Des policiers marseillais ont déposé une plainte pour "outrage" visant le député insoumis Sébastien Delogu, selon une information de BFMTV qu'Europe 1 est en mesure de confirmer. Selon une source policière, les faits se sont déroulés lundi après-midi, alors que les policiers procédaient à l'interpellation d'un individu.
Le député LFI de la 7e circonscription des Bouches-du-Rhône, Sébastien Delogu, est visé par une plainte pour "outrage" déposée par des policiers marseillais, selon une information de BFMTV qu'Europe 1 peut confirmer. D'après une source policière, les faits se sont déroulés ce lundi 25 août après-midi, alors que les policiers intervenaient pour interpeller un individu.
Des propos outrageants selon les policiers
Trois policiers du Service interdépartemental de sécurisation des transports en commun (SISTC) de Marseille étaient mobilisés pour arrêter le suspect du vol d'une montre de luxe, dans le 2e arrondissement de la cité phocéenne. Devant l'immeuble où l'individu pouvait se cacher, les agents sont tombés sur le député insoumis.
Cette rencontre ne s'est pas déroulée dans le calme. Selon les policiers, l'ancien candidat à la mairie de Marseille aurait entravé l'accès au bâtiment, puis aurait proféré des propos outrageants. Sébastien Delogu aurait également lâché "La République, c'est moi", à l'instar de la célèbre sortie de Jean-Luc Mélenchon en 2018.

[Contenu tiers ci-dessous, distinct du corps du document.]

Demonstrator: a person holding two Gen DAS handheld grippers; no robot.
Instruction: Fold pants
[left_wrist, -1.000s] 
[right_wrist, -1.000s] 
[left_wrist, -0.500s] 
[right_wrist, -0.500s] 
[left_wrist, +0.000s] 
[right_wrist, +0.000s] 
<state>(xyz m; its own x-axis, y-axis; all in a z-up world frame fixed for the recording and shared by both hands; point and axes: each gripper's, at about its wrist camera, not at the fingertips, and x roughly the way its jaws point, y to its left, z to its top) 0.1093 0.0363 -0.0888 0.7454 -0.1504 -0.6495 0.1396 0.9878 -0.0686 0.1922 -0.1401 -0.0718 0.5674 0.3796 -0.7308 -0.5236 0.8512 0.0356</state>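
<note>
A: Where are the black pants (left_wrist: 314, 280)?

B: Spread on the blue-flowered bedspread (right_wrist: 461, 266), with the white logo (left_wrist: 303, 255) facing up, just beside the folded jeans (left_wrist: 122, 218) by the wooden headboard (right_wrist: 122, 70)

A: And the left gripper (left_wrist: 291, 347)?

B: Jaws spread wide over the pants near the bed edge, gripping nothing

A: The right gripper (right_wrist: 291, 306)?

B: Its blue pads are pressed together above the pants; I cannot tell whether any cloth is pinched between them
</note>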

Une version nuancée par l'avocat de l'élu insoumis
Cette version des faits est nuancée par l'avocat du député insoumis, Me Yonès Taguelmint, interrogé par BFMTV. Selon lui, "il s'agit principalement d'un seul individu, habillé en tenue de civil devant l'immeuble de M. Delogu, qui n'a pas répondu à la demande d'identité. Le ton est monté."
Le député de la 7e circonscription des Bouches-du-Rhône aurait alors été "bousculé" avant de "manifester son agacement", mais n'aurait jamais prononcé la fameuse phrase indissociable du leader de La France insoumise. L'altercation se serait uniquement produite avec l'un des trois policiers mobilisés. "Après que le ton est monté, l'un des trois a fini par montrer sa carte", a poursuivi l'avocat.
"La préfète (des Bouches-du-Rhône) a été immédiatement appelée hier (lundi) au moment des faits, un courrier a été adressé ce (mardi) matin même et une plainte sera déposée entre les mains du procureur de la République", a ajouté Me Yonès Taguelmint auprès de BFMTV. L'individu suspecté d'avoir volé la montre, et à l'origine de cette rencontre impromptue, a finalement été retrouvé et interpellé.